Rebuilding healthcare, healing survivors in typhoon-hit central Philippines

February 5, 2014

Haiyan, the strongest storm on record, destroyed many healthcare centres. Our correspondent visited the typhoon-affected areas almost three months later to see how aid agencies like ICRC have been filling the gap.

AUTHOR/PHOTOGRAPHER: Thin Lei Win

For many children in the Philippines who don’t have access to a playground, the roadside is a good alternative. Inevitably, this leads to accidents.

This boy was hit by a motorcycle one Sunday morning while playing in his village. Luckily he was found by an ICRC staffer on his way to work and brought to Basey field hospital in Samar Province, a 30-minute drive, crying loudly and bleeding profusely. The ICRC set up the field hospital in the grounds of a damaged sports hall after Haiyan ravaged the local hospital.

An X-ray showed the boy had suffered a bad leg fracture, and he was transferred to Tacloban Hospital, an hour’s drive from Basey and the nearest hospital that could operate on him. I never found out his name, but hope he was operated on quickly and made a full recovery.

Thirteen-year-old Mario Raños was also hit by a motorcycle. Eight months ago, he was walking along the road in Basey on a work errand when a motorcycle hit him from behind, throwing him into the air and injuring his leg. When Mario regained consciousness, he trudged back to the small home he shares with his mother, older brother and stepfather and fell onto the bed.

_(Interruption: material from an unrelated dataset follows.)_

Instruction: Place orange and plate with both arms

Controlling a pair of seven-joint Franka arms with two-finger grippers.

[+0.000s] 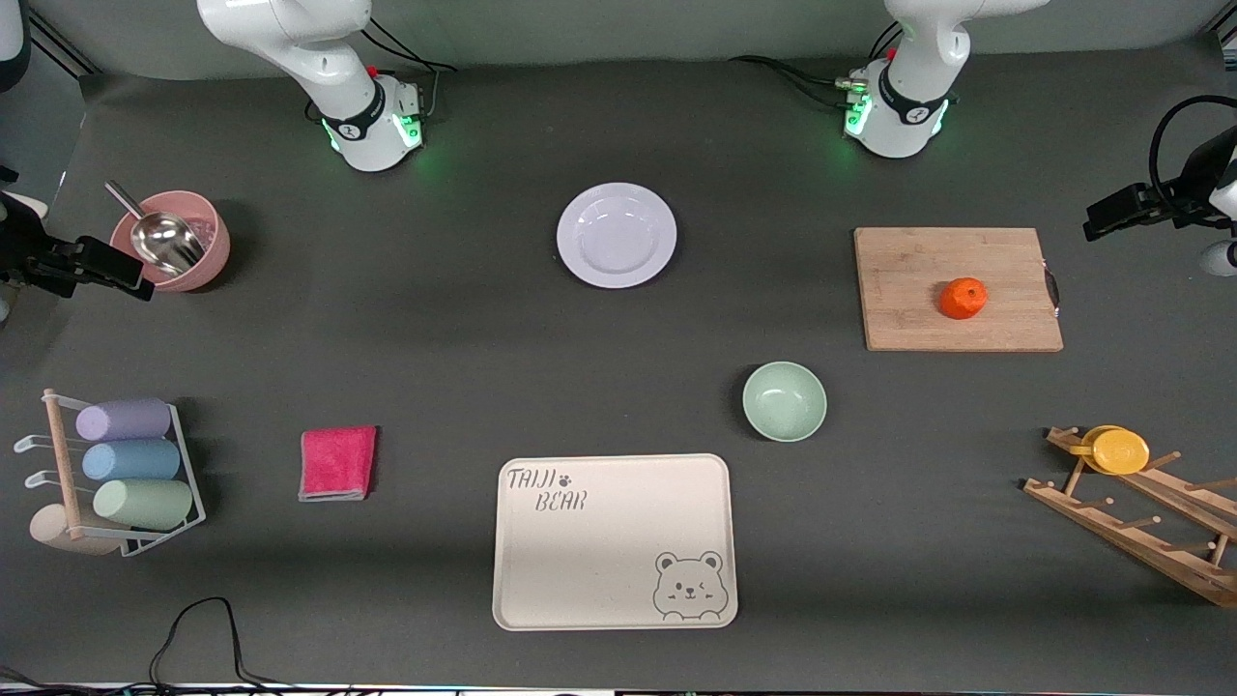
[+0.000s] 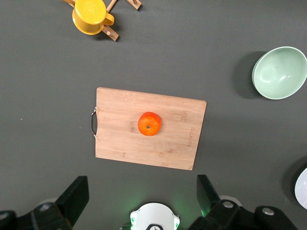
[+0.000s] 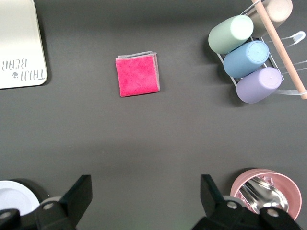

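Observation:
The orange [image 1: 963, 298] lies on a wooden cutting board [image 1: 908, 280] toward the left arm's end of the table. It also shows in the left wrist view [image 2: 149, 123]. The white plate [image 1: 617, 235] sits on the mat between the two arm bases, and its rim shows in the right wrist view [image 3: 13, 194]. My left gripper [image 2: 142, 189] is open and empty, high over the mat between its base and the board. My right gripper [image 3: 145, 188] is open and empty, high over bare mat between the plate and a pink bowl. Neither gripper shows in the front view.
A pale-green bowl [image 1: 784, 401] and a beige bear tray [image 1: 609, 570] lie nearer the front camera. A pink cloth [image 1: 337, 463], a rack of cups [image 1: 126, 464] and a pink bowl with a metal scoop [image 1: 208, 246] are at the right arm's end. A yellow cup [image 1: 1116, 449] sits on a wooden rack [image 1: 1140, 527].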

He didn’t leave his bed except for two visits to the Tacloban Hospital. Local political leaders helped as his family was poor, but his condition didn’t improve and he fell ill after Typhoon Haiyan struck. His mother brought him to the field hospital in Basey when she heard he could get free treatment there. He can now walk with a stick, and continuing the therapy and looking forward to going back to school.

“While I was lying in bed I thought I would never walk again but now I believe I’ll be able to,” he told Thomson Reuters Foundation, beaming as he posed with his new school bag. “I want to become a policeman when I grow up. I want to catch the bad guys,” he added.

 

When Haiyan tore through the central Philippines on Nov. 8, it cut a swathe of destruction, washing away communities, killing thousands and displacing more than 4 million people. Healthcare facilities took a major hit, one early U.N. assessment showing 47 were affected out of 115 in the region.

Hospitals and rural health units were badly damaged and many lost their equipment, drugs and medical records.

Here, some of the patient records that were soaked and ruined by Haiyan are piled up on a bench outside the damaged Basey District Hospital.

The government is providing 17.5 million pesos ($388,000) to repair this operating room at the Basey District Hospital. The room lost all its equipment in the storm except a faulty operating lamp and a very old table, but was closed even before Haiyan because the equipment didn’t work.

But for Haiyan, the room might have remained closed, so the typhoon has, in one case at least, had a silver lining.

The head doctor, Dr. R J Egos, said they’re looking forward to being able to carry out operations again.

Despite the damage to the health centres and their personal losses, many doctors and medical staff started treating people as soon as they could after the typhoon.

In a health centre in Balangiga municipality in Eastern Samar province, Dr. Rosarita Enciso and her team delivered a baby on the evening of Nov. 8, even though their homes had been almost destroyed by the storm that morning.

They are now operating in a tent while the health centre is rebuilt.

The staff of this health centre in Giporlos, Eastern Samar, moved out after it was damaged by Haiyan, but moved back in in January when storms caused by Tropical Depression Agaton flooded the tents they were working in.

Only one of the 10 rooms is usable, the entrance doubles up as the waiting room, and construction workers are repairing the building. On the January morning that I visited, the constant hammering was broken only by the wailing of infants waiting to be vaccinated.

The doctor and her three staff looked calm despite the din. The work has a further 40 days to go.

“We’ve gotten used to it,” said Dr. Marilyn Capanang with a laugh.

Mary Ann Pajarlilla, 21, and her two-month-old daughter Mary Neil Sabanal were at the health unit that morning for the baby’s first vaccination.

Mary Ann gave birth to her daughter a week after Haiyan. She, her husband and the baby are now staying with her grandfather in a tarpaulin-roofed home, hoping to build a new house nearby soon.

The baby looked healthy apart from small white blotches on her legs and very dry skin. The nurses think unclean water at home is causing the skin condition.